● **Exercise goal**
Starting with the line that contains "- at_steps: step" and stopping after the line that contains "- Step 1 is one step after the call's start", return each line below exactly as written, with no others.

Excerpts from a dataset
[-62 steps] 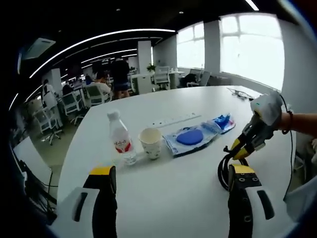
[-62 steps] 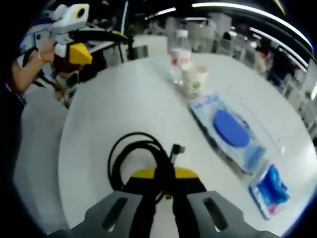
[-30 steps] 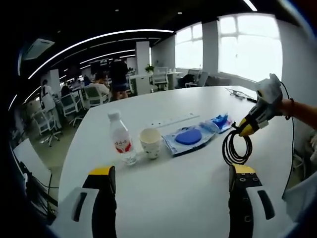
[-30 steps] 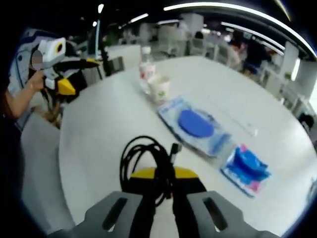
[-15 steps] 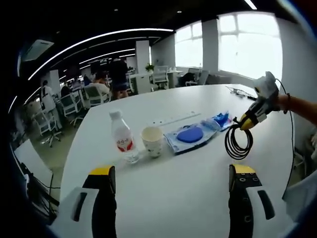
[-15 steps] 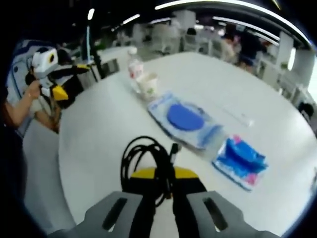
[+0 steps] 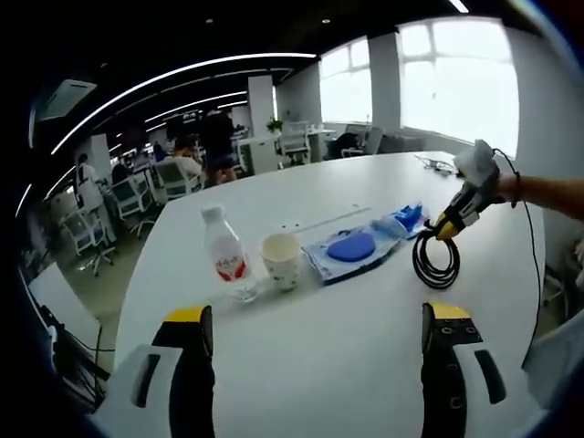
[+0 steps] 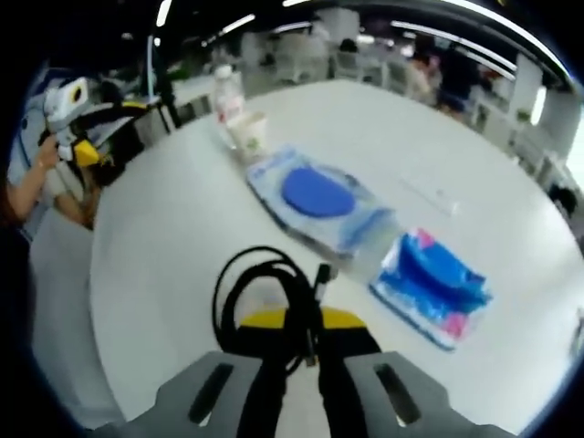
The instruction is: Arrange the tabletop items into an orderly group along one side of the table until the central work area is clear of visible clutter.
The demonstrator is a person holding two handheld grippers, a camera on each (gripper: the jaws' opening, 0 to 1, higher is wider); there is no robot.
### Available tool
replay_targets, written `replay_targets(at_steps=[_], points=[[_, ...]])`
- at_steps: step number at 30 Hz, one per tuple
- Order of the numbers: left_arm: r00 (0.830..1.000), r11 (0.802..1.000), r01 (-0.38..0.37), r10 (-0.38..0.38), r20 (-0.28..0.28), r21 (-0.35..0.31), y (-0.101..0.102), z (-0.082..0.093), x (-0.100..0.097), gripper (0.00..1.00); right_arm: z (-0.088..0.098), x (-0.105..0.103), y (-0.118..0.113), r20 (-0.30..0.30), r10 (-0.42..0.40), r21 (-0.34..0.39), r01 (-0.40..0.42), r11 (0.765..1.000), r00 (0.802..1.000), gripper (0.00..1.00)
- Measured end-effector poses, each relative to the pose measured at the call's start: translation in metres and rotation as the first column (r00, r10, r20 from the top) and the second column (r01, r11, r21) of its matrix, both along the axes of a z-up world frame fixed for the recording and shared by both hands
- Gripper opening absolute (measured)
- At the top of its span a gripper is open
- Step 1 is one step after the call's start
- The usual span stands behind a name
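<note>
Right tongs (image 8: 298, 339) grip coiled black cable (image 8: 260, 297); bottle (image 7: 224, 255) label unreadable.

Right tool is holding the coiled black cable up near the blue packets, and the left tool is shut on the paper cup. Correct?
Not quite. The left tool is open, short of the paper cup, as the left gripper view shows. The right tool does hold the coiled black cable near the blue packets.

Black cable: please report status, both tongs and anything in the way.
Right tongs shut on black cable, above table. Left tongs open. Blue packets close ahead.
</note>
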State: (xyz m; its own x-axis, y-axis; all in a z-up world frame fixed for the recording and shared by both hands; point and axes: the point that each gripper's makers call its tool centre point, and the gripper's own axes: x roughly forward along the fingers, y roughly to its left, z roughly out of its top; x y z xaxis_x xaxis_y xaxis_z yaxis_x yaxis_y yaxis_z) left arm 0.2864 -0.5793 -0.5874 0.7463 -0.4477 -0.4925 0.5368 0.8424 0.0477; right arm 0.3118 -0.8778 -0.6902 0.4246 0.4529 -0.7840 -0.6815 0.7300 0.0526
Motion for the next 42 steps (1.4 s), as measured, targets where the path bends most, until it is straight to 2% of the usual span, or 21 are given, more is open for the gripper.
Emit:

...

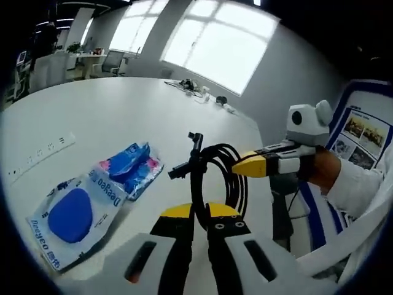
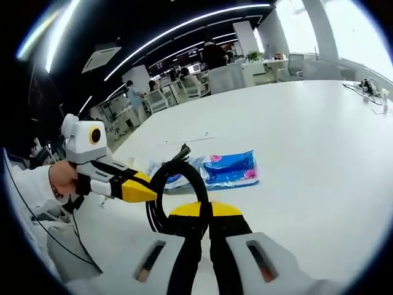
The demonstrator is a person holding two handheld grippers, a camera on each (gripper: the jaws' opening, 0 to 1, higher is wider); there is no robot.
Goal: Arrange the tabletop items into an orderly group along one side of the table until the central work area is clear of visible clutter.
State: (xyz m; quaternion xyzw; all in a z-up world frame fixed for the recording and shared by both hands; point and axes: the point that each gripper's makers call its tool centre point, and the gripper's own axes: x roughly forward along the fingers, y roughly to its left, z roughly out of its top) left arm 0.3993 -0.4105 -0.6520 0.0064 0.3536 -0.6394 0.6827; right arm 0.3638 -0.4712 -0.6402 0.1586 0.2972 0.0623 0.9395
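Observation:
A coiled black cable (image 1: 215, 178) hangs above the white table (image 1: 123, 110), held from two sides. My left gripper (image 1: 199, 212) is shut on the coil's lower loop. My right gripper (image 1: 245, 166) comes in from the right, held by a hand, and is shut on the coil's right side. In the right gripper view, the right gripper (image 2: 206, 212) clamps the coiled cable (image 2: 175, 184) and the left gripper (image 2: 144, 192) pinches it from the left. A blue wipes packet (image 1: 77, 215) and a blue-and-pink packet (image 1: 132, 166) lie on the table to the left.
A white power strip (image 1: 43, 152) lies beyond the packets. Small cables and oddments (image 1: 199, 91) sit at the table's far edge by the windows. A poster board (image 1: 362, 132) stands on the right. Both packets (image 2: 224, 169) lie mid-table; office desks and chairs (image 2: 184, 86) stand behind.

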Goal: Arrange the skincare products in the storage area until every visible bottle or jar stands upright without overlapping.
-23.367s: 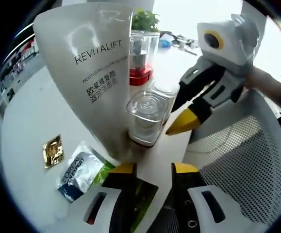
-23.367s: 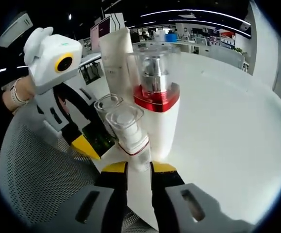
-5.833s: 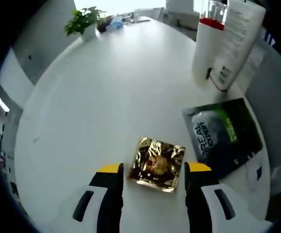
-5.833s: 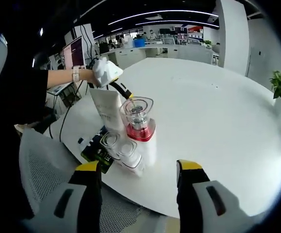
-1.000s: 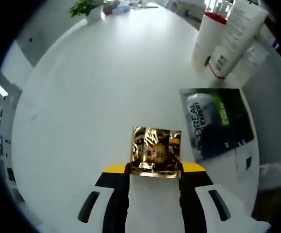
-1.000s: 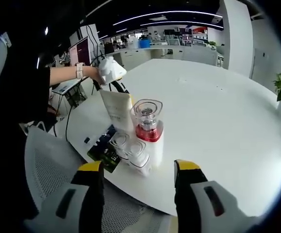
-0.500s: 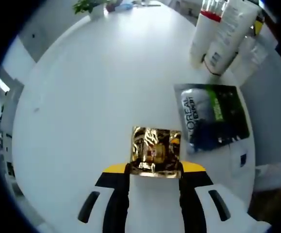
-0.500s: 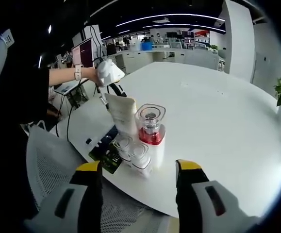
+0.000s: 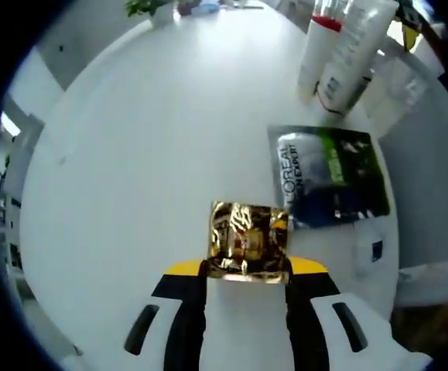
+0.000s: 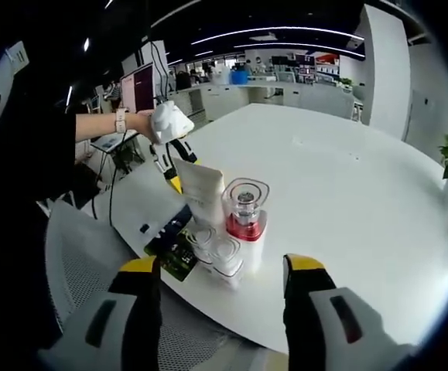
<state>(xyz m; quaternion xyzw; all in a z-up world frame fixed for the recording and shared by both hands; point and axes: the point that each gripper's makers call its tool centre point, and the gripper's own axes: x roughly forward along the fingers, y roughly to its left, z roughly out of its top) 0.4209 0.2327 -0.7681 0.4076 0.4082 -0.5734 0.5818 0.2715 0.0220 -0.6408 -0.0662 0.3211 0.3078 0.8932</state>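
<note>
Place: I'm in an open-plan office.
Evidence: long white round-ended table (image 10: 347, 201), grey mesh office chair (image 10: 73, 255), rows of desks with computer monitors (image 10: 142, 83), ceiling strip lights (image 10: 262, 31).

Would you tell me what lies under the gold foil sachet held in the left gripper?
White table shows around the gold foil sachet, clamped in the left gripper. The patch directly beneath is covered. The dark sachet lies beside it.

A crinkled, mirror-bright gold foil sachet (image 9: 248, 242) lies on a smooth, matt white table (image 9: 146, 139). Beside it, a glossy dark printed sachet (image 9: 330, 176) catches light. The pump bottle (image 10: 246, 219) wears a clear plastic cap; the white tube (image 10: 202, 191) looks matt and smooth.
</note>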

● **Exercise answer**
- at_steps: step number at 30 Hz, one per tuple
- Order of the numbers: left_arm: r00 (0.830..1.000), r11 (0.802..1.000), r01 (-0.38..0.37), r10 (-0.38..0.38), r20 (-0.28..0.28), r21 (-0.35..0.31), y (-0.101..0.102), z (-0.082..0.093), x (-0.100..0.097), gripper (0.00..1.00); right_arm: z (-0.088..0.098), x (-0.105..0.103), y (-0.118..0.113), r20 (-0.30..0.30), r10 (-0.42..0.40), r21 (-0.34..0.39), r01 (-0.40..0.42), r11 (0.765..1.000), r00 (0.802..1.000), gripper (0.00..1.00)
- Measured end-effector poses, each relative to the pose measured at the call's start: translation in metres and rotation as the first column (r00, r10, r20 from the top) and the second column (r01, r11, r21) of its matrix, both along the axes of a z-up world frame fixed for the recording and shared by both hands
- Gripper opening absolute (measured)
- At the top of its span a gripper is open
- Step 1 is one step after the call's start

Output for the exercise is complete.